Mevcut araştırma projesinin başarılı şekilde uygulanması, MAN’ın son yıllarda geliştirdiği projelere dayanıyor. Bunlardan biri, Federal Ekonomi ve İklim Eylemi Bakanlığı (BMWK) tarafından finanse edilen ortak bir proje olan @CITY girişimi. Şehirde Otomatik Araçlar ve Akıllı Trafik projesinde MAN, yaklaşık 48 ay boyunca otomotiv ve yan sanayi, yazılım geliştirme ve bilim alanlarından 14 ortakla birlikte otomatik sürüş fonksiyonlarını geliştirdi ve test etti. Uzmanlar, otobüslerin otobüs durağına bağımsız olarak ve yüksek hassasiyetle yaklaşmasını sağladı. MAN, Haziran 2022’de Aldenhoven Test Merkezi’nde @CITY sonuçlarının olağanüstü başarılı olduğunu açıkladı.

BeIntelli projesi ile MAN otobüsünün otomatik sürüşü hayata geçiriliyor

MAN, geleceğin şehir içi trafiğine yönelik araçların geliştirilmesi çalışmaları kapsamında, aynı zamanda Federal Ekonomi ve İklim Eylemi Bakanlığı- BMDV tarafından finanse edilen “BeIntelli” adlı projesinde de yer alıyor. Bilim ve uygulamadan geniş bir disiplinler arası ekip, projenin geneli üzerinde, otomatik araçlarla akıllı bir ulaşım sistemini deneyimlemeyi mümkün kılmaya çalışıyor. İlkbahardan itibaren Berlin şehir merkezinde otomatik olarak harekete geçirilmesi planlanan otobüs, şu anda halka açık olmayan alanlarda test sürüşlerine devam ediyor.

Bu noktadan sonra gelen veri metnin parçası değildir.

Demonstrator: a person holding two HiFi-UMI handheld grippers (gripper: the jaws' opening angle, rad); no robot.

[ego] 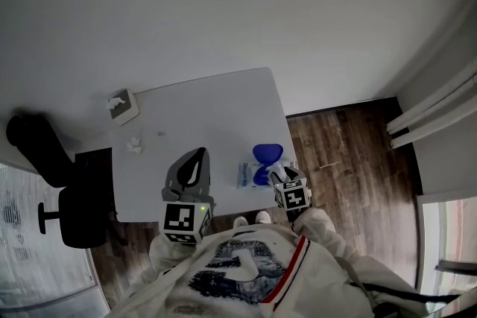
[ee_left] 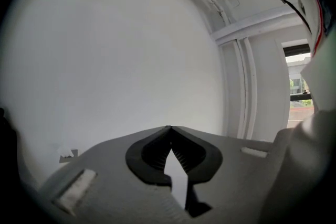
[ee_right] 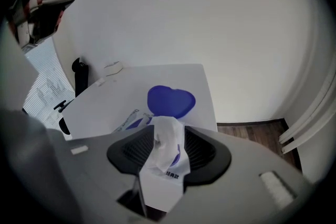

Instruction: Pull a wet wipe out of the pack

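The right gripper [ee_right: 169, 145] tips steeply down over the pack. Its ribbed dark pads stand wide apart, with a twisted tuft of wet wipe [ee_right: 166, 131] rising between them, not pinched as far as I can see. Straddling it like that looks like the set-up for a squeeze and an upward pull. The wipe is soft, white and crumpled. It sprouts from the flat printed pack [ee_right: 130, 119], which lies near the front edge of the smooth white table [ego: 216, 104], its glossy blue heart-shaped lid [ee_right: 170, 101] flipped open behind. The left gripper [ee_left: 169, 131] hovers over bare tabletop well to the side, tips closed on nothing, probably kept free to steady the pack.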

Jana Kirchen “MINGA araştırma projesi, ‘konsept kanıtlaması’ olarak bizim için önemli bir adım” 

MAN’ın ortağı olduğu projeler, gelecekteki otomatik sürüş uygulamaları için deneyimleri bir araya getirmeyi amaçlıyor. MAN’ın hedefi ise, bu deneyimlerden yola çıkarak, 2030 yılından itibaren tam otomatik bir aracı piyasaya sürmek. Özellikle MINGA projesinin 2025 sonunda tamamlanmasıyla birlikte MAN Truck & Bus da  konsept aşamasını bitirip, müşterilerle saha denemelerine başlamayı planlıyor.

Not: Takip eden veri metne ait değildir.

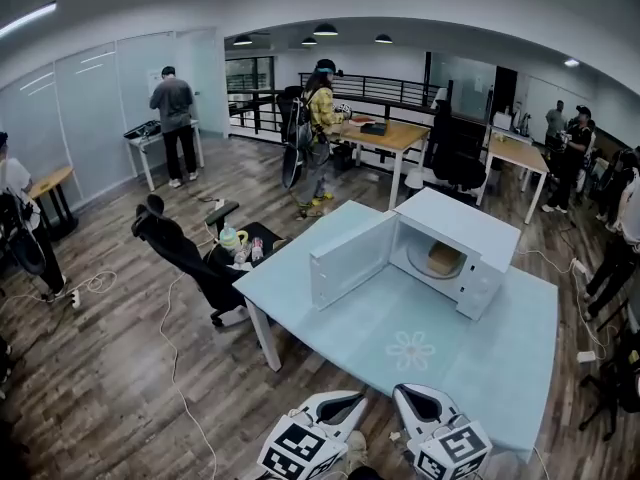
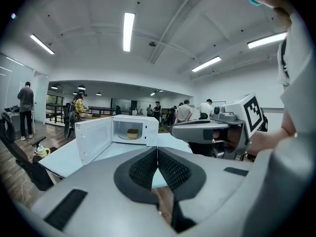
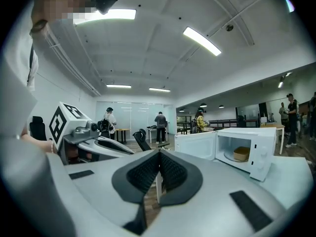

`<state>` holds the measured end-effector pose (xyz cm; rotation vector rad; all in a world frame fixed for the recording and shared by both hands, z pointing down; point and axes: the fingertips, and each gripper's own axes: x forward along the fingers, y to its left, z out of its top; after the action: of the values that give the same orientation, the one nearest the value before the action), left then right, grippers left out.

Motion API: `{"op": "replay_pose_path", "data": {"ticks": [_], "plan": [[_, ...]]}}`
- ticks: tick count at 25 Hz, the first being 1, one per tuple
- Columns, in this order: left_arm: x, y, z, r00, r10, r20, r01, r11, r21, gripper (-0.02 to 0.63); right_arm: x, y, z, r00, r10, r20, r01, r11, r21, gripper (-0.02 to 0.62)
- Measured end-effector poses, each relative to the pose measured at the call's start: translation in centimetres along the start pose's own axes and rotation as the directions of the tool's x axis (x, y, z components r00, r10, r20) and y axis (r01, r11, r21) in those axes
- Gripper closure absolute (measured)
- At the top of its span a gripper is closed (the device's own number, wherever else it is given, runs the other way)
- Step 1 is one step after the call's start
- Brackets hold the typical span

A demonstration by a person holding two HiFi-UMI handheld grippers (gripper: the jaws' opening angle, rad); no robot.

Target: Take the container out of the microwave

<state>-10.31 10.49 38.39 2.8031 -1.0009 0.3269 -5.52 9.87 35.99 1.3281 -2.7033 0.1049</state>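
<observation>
A white microwave (image 1: 455,243) stands on the light blue table (image 1: 330,298) with its door (image 1: 350,260) swung open to the left. A tan container (image 1: 445,259) sits on the turntable inside. Both grippers hover off the table's near edge, well short of the oven. My left gripper (image 1: 345,403) and right gripper (image 1: 410,400) are both shut and hold nothing. In the left gripper view the shut pads (image 2: 148,168) point at the microwave (image 2: 140,127) and container (image 2: 132,132). In the right gripper view the shut pads (image 3: 170,171) face left of the microwave (image 3: 256,154) and container (image 3: 241,153).
A black office chair (image 1: 185,253) with bottles on a small stand is left of the table. Cables trail over the wooden floor (image 1: 120,368). Other desks and several people stand further back and along the right side.
</observation>
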Motion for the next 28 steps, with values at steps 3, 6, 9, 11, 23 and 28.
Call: {"op": "replay_pose_path", "data": {"ticks": [3,6,9,11,23,28], "plan": [[1.1,1.7,-0.5,1.000,0.005,-0.013,-0.006,1.000,-0.007,0.592,1.8,-1.0,-0.2,1.000,0.007,0.008,-0.008,1.000,0.022,0.586],[2.4,3.6,-0.6,0.999,0.005,-0.034,-0.005,1.000,0.002,0.592,3.7,-2.2,-0.6,1.000,0.022,0.015,-0.023,0.995,0.093,0.586],[4.7,5.3,0.0,0.999,0.002,-0.040,-0.001,1.000,0.009,0.592,5.7,-4.7,-0.8,1.000,0.010,0.017,-0.012,0.992,0.123,0.586],[6.8,6.6,0.8,0.999,0.012,-0.041,-0.012,1.000,0.001,0.592,7.2,-6.3,-0.8,0.999,0.015,0.032,-0.020,0.988,0.154,0.586],[17.5,14.4,6.7,0.998,0.064,0.002,-0.064,0.998,0.012,0.592,16.3,-16.2,2.6,0.993,0.098,0.060,-0.106,0.985,0.134,0.586],[22.6,15.5,7.6,0.999,0.044,-0.003,-0.044,0.998,0.040,0.592,17.5,-21.6,2.8,0.994,0.076,0.078,-0.086,0.987,0.136,0.586]]}}
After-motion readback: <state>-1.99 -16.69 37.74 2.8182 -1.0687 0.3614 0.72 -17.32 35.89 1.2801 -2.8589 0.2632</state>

“MINGA araştırma projesi, hat üzerinde bir ‘konsept kanıtlaması’ olarak bizim için önemli bir adım” diyen Jana Kirchen, “Taşımacılık şirketlerinden gelen çok sayıda talep, otonom mobiliteye olan ilginin ne kadar büyük olduğunu ve piyasada talep olduğunu açıkça gösteriyor. ADS, frenleme, direksiyon, enerji beslemesi ve araç içinde teknik süpervizörle iletişim gibi sistem unsurlarının her zaman çalışmasını sağlamak istiyoruz. Bunu hayata geçirdiğimizde, tanımlanmış çalışma alanlarında güvenlik sürücüsü olmadan seyahat edebileceğiz” diye konuşuyor.